## [WHAT THE TASK ASKS]
In the records below, find the lines that include "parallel" and copy each.

## [MATERIAL FOR THE TASK]

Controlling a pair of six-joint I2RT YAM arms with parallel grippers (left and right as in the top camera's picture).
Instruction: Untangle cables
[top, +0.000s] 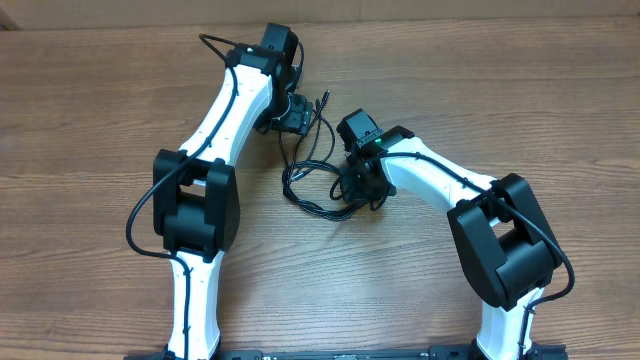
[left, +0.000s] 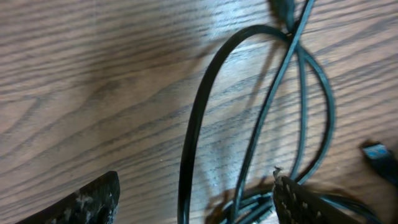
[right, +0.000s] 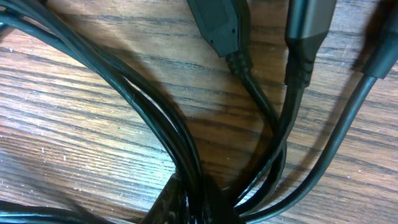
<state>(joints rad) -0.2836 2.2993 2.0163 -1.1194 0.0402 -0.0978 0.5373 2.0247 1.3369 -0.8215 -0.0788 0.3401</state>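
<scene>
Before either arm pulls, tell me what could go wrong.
The right gripper pinches several strands of the cables together, so pulling may tighten the tangle. The left gripper stands open where strands cross; closing there could catch two. The plugs may snag in a loop.

We see a table (top: 500, 80) of mid-brown wood, its darker streaky grain running from nine to three o'clock. The cables (top: 305, 185) at its middle are glossy black throughout. The left arm (top: 228, 105), toward ten o'clock, and the right arm (top: 430, 175), toward four o'clock, are white with black joints. In the left wrist view the fingers (left: 93, 202) are black flecked with grey, and a plug (left: 376, 154) at four o'clock is blue-tipped. In the right wrist view, a grey plug (right: 308, 18) sits at twelve o'clock.
</scene>
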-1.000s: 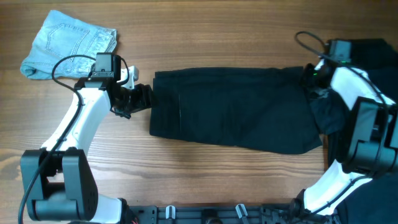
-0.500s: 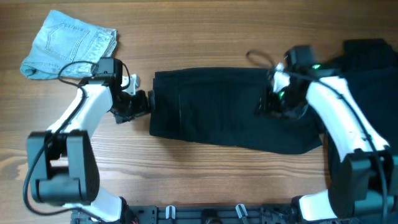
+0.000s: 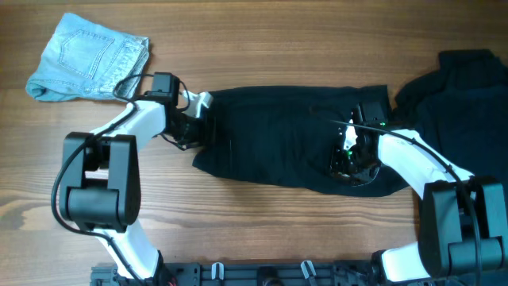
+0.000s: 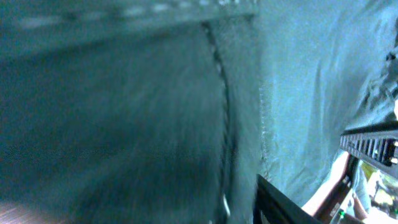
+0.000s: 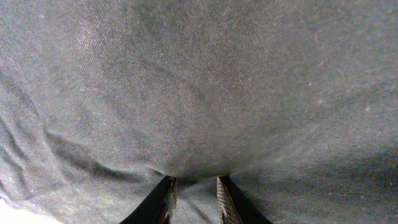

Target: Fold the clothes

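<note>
On the brown wood-grain table [image 3: 262, 218], a flat black fabric garment [image 3: 278, 143] lies central, my right gripper [image 5: 194, 186] pinching its cloth, my left gripper [image 3: 197, 127] at its left edge, grip unclear; a light-blue denim piece [image 3: 87, 56] sits far-left.

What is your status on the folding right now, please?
Left gripper at black garment, left edge, grip unclear. Right gripper pinching its right part. Denim piece far left, nothing blocking.

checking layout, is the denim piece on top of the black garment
No, the denim piece lies well apart from the black garment.
</note>
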`<state>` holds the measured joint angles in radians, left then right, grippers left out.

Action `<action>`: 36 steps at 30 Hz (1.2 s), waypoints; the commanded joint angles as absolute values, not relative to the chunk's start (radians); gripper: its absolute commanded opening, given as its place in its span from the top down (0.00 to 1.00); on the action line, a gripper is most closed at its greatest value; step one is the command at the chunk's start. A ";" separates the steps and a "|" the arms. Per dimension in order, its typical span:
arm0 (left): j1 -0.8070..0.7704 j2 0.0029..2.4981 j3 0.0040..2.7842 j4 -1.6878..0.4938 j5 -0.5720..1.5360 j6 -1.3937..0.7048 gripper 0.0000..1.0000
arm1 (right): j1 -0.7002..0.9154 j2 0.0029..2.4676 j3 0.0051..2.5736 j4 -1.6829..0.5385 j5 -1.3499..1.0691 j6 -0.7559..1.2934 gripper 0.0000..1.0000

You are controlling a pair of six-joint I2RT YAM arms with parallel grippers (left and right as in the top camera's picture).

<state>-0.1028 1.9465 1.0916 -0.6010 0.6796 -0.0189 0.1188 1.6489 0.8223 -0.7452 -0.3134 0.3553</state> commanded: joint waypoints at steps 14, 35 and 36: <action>0.146 1.773 1.373 -1.190 0.388 0.049 0.96 | 0.120 1.346 0.963 -0.879 -0.430 0.307 0.76; -0.485 1.865 1.558 -1.010 0.234 -0.300 0.92 | 0.099 1.391 0.970 -0.920 -0.156 0.393 0.58; -0.506 1.894 1.558 -0.991 0.234 -0.310 0.91 | 0.099 1.391 0.970 -0.922 -0.156 0.393 0.58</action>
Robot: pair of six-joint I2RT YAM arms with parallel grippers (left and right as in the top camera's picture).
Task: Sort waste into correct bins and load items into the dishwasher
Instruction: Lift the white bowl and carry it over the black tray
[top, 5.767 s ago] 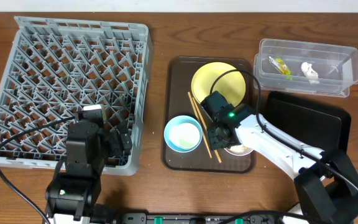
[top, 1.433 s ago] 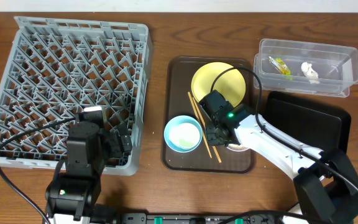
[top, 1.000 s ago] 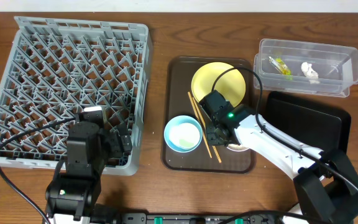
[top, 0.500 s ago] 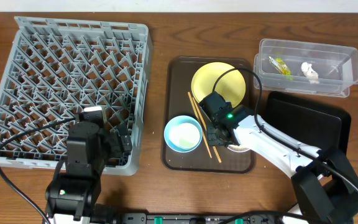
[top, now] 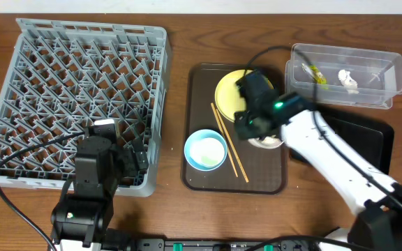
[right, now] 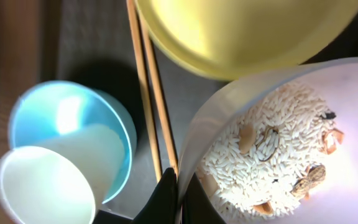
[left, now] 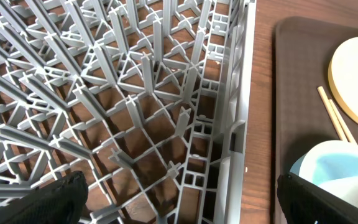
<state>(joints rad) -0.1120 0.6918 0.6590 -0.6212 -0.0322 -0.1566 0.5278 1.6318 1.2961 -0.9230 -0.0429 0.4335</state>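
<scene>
My right gripper (top: 254,134) (right: 180,194) is shut on the rim of the white bowl (top: 271,143) (right: 303,106), one finger inside and one outside. The bowl holds rice-like food scraps (right: 253,155) and hangs over the brown tray beside the yellow plate (top: 230,89) (right: 247,31). The chopsticks (top: 229,145) (right: 143,93) lie between it and the light blue bowl (top: 206,150) (right: 73,121). My left gripper (top: 135,157) (left: 179,214) is open over the grey dishwasher rack's (top: 75,90) (left: 142,93) near right corner. The clear tub (top: 344,75) holds the wrapper (top: 313,72) and paper scrap (top: 347,79).
The dark brown serving tray (top: 201,90) (left: 291,74) carries the plate, blue bowl and chopsticks. The flat black tray (top: 358,125) lies right of it, partly under my right arm. Bare wood shows between the rack and the serving tray.
My right gripper closed on the white bowl's rim, then lifted it off the tray's front and carried it back toward the plate. The left arm has not moved.
</scene>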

## [TASK SOLUTION]
Controlling a pair of six-joint I2RT YAM arms with parallel grippers (left and right as in the top camera's picture).
You are controlling a pair of six-joint I2RT YAM arms with parallel grippers (left and right as in the top camera's picture).
Robot: pair of six-joint I2RT YAM arms with parallel grippers (left and right as in the top camera's picture).

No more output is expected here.